A formal mode of purchase among the Romans, which seems to go back to a time when the price of purchase was weighed out in bars of copper. In the presence of six Roman citizens of the age of puberty, one of whom, called the libripens (weigher), held a copper balance, the purchaser took hold of the thing and uttered certain prescribed words. He then struck the balance (libra) with a small piece of copper (oes or raudusculum), which he gave to the seller as symbol of the price. This mode of purchase per oes et libram was employed in the case of res mancipi, i.e. estates in Italy or provinces with Italian law, in the country or in towns, slaves, and domestic animals and beasts of burden needed for agricultural purposes; also in a certain kind of testaments, in the form of marriage called coemptio, and in transferring one's power over a person (manus) to another. (See ADOPTION, EMANCIPATIO, and MANCIPIUM.)
FAMILIA 30.71%
The Latin name for a household community, consisting of the master of the house (pater familias,) his wife (mater familias,) his sons and unmarried daughters (filii and filioe familias,) the wives, sons, and unmarried daughters of the sons, and the slaves.

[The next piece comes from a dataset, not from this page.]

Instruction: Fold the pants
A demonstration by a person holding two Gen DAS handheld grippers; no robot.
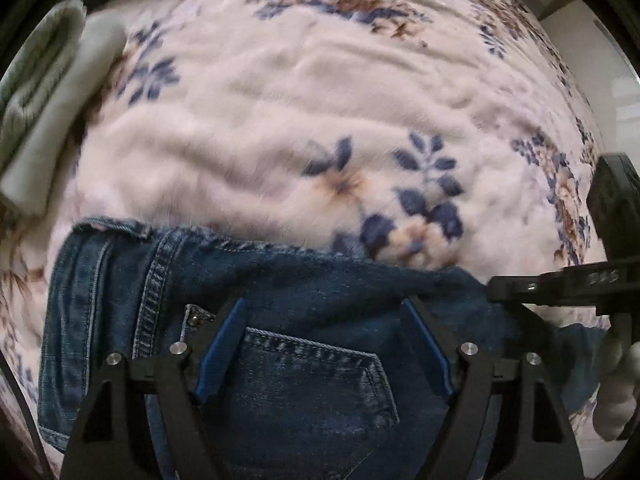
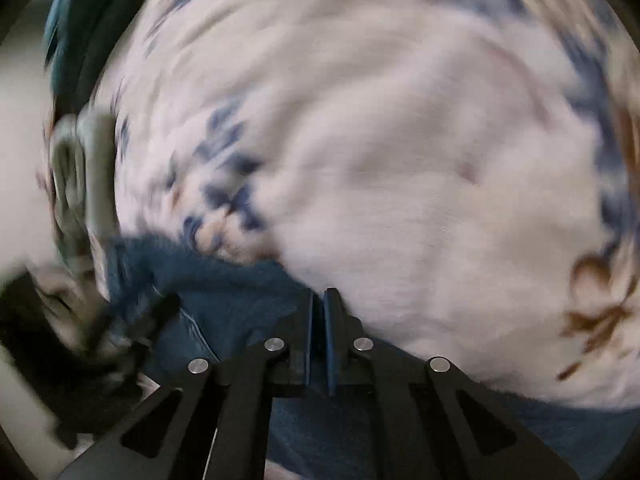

All the other members of the family were subject to the authority of the pater familias. (For the power of the husband over his wife, see MANUS.) In virtue of his paternal authority (patria potestas), the pater familias had absolute authority over his children. He might, if he liked, expose them, sell them, or kill them. These rights, as manners were gradually softened, were more and more rarely enforced; but they legally came to an end only when the father died, lost his citizenship, or of his own will freed his son from his authority. (See EMANCIPATIO.) They could, however, be transferred to another person if the son were adopted, or the daughter married. A son, if of full age, was not in any way interfered with by the patria potestas in the exercise of his civil rights. But in the exercise of his legal rights as an individual, he was dependent always on his father. He could, for instance, own no property, but all that he acquired was, in the eye of the law, at the exclusive disposal of his father. The pater familias alone had the right of making dispositions of the family property by mortgage, sale, or testament.